Ceci est très important, car si l'on considère maintenant le problème d'un système série de fils (500 par exemple) soumis à un critère du fil le plus faible, la valeur à rupture correspondra au minimum calculé, et donc sera énormément dispersée. Ce résultat est surprenant puisque jusqu'à présent les études de rupture de tels systèmes prévoyaient peu de dispersion [Hil94, Bax94] ou la sous-estimaient énormément [Boy97] dans le cas, certes, de partage local sur des réseaux

triangulaires ou linéaires. Le partage local de charge est donc à la fois une source de dispersion pour la force maximale d'un fil seul, et pour le minimum de cette force pour un système de fils en série.

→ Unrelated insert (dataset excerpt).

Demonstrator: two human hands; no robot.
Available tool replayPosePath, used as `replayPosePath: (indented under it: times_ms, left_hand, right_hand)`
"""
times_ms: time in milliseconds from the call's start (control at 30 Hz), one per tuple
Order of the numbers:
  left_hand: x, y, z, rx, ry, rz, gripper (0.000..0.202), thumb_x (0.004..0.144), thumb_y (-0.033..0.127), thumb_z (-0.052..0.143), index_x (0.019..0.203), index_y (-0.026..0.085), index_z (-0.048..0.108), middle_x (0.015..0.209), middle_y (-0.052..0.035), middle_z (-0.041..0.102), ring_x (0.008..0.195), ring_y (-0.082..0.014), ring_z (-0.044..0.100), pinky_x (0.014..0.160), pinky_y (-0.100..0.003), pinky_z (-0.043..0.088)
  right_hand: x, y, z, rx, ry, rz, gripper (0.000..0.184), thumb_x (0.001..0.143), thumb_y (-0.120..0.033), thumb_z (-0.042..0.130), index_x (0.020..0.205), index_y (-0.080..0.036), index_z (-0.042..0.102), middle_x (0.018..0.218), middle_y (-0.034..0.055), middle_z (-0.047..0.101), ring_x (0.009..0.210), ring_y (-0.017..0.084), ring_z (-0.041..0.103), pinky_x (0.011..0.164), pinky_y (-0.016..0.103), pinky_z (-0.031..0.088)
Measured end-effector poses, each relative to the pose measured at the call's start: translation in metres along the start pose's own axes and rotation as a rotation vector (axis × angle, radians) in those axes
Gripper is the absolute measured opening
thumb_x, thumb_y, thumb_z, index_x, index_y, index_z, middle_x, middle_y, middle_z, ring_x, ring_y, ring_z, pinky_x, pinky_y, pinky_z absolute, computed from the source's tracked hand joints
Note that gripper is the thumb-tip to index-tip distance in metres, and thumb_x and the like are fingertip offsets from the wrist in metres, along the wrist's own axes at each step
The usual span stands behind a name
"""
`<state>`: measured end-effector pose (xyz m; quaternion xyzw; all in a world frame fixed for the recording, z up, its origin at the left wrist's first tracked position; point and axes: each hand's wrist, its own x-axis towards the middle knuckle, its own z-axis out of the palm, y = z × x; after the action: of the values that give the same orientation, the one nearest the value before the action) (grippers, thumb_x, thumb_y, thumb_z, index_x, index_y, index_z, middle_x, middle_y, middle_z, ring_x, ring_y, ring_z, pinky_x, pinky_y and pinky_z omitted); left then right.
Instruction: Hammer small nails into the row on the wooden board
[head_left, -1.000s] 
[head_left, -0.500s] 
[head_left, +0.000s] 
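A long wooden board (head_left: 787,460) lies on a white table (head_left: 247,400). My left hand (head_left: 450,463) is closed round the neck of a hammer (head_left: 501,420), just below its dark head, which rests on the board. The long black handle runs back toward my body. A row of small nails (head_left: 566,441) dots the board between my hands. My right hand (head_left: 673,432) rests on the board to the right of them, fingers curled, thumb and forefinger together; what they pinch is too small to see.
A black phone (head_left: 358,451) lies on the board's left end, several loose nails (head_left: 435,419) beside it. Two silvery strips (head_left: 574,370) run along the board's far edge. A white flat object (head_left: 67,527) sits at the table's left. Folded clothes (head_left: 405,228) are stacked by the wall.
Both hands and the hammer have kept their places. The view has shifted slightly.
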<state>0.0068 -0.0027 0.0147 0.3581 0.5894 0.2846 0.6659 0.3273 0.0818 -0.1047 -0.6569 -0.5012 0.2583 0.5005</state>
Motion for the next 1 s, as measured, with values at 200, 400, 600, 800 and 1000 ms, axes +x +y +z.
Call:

0 20 40 60 80 100 120 -1 -0,5 0 0,5 1 Force Maximale (N) β PGC PLC Maximum Minimum Moyenne Minimum aléatoire LPF [Har81], [Boy97] [Bat82] r Percolation

Fig.2.5 Force maximale à rupture du fil en fonction du paramètre de réduction des liens du réseau triangulaire βr (extrapolation de PGC en βr = -1).

En ce qui concerne l'effet de volume, il suffit de remarquer que le modèle de partage global de charge PGC et le modèle du lien le plus faible LPF sont sensibles à l'effet d'échelle. Pour cela il faut revenir aux équations (2.3) et (2.6), et constater que les contraintes moyennes à rupture sont des fonctions de 1/V1/m. Le modèle de partage local de charge est un modèle de transition entre ces deux modèles (Fig.2.5), ce qui veut dire que la contrainte moyenne à rupture du modèle PLC sera aussi sensible à l'effet de volume. Un tel résultat a été vérifié expérimentalement à l'aide d'essais de traction de fils bruts de fibres SiC [Lis94, Pas97].

En revanche, il est fortement probable que le minimum de la contrainte à rupture du modèle PLC, évalué sur les 500 simulations, soit nettement moins sensible à l'effet de volume. En effet pour ce paramètre, ce n'est pas la taille du fil qui est importante, mais le nombre de simulations du calcul (effet de la taille pour un système série). Or il est apparu que les calculs sur 100 simulations donnaient des résultats très similaires sur les valeurs minimales. On peut donc supposer que l'effet de volume sera atténué.

D'après ces deux remarques on peut donc affirmer que en fonction du critère de rupture choisi (fil de longueur l, ou fil formé de petits fils indépendants) et dans le cas du partage local de charge, il y aura ou non effet de volume pour le fil. Il est important de souligner que les deux approches (partages local et global) considèrent qu'il n'y a pas de rupture multiple de chaque fibre, mais qu'un fibre ne peut casser qu'une seule fois. Ce point est discuté en détail dans [Lis97].